* [Assignment]:
In the records below, find the line with "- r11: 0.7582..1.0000" and the line with "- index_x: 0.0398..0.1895"; return exactly those lines and every line between them.

Data entries:
- Opening Delimiter -
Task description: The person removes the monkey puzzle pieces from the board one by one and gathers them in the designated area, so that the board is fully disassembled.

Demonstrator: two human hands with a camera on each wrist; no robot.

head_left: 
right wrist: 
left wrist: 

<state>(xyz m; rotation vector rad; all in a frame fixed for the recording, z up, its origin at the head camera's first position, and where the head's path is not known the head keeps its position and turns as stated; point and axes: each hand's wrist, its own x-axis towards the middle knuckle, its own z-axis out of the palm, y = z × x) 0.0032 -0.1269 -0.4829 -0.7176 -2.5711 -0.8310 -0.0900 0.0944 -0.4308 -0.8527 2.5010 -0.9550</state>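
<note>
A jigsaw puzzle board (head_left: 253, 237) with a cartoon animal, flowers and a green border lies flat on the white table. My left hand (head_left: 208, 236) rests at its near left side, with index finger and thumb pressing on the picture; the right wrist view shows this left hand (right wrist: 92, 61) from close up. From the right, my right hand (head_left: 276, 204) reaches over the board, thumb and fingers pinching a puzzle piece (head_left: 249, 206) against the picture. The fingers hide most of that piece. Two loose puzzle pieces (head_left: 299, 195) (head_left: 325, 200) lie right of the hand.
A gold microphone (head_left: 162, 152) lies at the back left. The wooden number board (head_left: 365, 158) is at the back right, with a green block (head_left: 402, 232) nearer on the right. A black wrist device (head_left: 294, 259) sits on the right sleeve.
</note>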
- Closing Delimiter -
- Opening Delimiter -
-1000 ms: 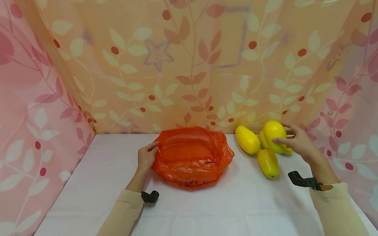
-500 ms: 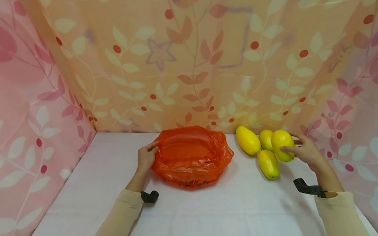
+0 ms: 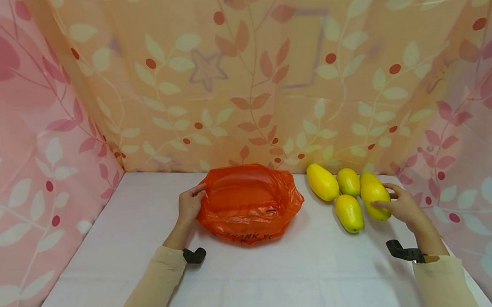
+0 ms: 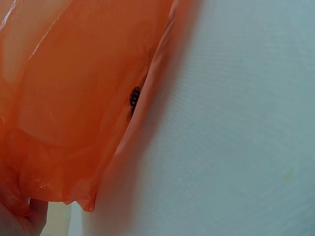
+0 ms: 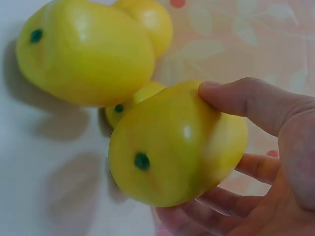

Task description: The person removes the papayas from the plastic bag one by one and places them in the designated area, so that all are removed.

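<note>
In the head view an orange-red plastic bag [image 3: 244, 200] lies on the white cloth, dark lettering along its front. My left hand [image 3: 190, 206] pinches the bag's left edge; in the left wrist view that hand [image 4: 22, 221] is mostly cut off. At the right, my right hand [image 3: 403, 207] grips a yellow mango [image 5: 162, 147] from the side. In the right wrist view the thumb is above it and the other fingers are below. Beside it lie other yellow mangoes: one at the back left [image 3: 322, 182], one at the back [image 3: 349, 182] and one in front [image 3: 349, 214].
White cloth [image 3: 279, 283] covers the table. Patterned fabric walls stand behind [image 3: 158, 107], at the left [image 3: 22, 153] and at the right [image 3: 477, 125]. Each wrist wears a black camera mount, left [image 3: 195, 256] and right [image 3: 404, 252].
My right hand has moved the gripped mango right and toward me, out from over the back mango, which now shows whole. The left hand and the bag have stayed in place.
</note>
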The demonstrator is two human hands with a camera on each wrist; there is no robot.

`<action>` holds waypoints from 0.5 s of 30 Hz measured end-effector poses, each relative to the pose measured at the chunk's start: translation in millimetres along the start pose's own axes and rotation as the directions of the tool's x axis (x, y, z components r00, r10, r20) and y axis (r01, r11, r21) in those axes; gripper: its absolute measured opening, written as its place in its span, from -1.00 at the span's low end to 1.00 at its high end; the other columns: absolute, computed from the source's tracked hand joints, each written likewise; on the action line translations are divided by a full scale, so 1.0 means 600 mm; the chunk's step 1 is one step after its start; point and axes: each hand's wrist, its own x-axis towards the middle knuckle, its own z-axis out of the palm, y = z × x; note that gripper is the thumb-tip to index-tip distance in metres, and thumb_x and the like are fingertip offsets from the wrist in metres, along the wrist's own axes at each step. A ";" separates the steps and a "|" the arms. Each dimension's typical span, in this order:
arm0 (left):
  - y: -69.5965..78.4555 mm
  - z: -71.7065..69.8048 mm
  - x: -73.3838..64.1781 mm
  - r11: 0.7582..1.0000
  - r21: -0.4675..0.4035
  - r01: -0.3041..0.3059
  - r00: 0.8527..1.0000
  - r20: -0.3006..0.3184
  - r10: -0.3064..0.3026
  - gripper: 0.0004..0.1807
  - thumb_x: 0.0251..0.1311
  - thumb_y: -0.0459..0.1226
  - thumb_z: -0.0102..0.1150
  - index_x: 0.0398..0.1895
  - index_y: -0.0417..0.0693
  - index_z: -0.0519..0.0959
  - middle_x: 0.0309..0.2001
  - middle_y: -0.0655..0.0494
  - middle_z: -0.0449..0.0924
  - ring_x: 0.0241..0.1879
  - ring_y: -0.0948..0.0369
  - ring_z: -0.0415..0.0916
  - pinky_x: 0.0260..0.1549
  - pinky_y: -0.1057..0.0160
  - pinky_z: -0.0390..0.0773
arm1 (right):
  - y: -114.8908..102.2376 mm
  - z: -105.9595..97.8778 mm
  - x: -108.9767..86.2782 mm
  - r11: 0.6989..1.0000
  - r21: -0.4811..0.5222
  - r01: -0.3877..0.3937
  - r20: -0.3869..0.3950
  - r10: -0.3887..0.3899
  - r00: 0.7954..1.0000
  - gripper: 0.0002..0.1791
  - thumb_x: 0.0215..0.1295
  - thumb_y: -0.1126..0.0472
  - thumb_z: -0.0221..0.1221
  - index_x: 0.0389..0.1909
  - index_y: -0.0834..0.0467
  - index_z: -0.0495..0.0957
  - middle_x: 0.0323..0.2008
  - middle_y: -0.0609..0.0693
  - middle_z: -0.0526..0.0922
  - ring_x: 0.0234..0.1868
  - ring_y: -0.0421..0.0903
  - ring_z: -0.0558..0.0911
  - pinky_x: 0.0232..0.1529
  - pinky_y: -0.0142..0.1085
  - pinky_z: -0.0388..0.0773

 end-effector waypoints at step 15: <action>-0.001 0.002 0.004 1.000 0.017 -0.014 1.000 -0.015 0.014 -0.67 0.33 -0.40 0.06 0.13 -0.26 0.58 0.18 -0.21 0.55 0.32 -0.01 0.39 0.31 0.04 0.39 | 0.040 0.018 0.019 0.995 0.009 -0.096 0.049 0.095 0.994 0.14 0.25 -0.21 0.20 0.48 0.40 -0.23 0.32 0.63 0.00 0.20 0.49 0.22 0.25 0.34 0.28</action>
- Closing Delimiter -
* [Response to the exercise]:
  - r11: 0.7582..1.0000
  - r21: -0.4675..0.4035
  - r01: -0.3041..0.3059
  - r00: 0.8527..1.0000
  - r20: -0.3006..0.3184
  - r10: -0.3064..0.3026
  - gripper: 0.0004..0.1807
  - thumb_x: 0.0251..0.1311
  - thumb_y: -0.0459..0.1226
  - thumb_z: -0.0102..0.1150
  - index_x: 0.0398..0.1895

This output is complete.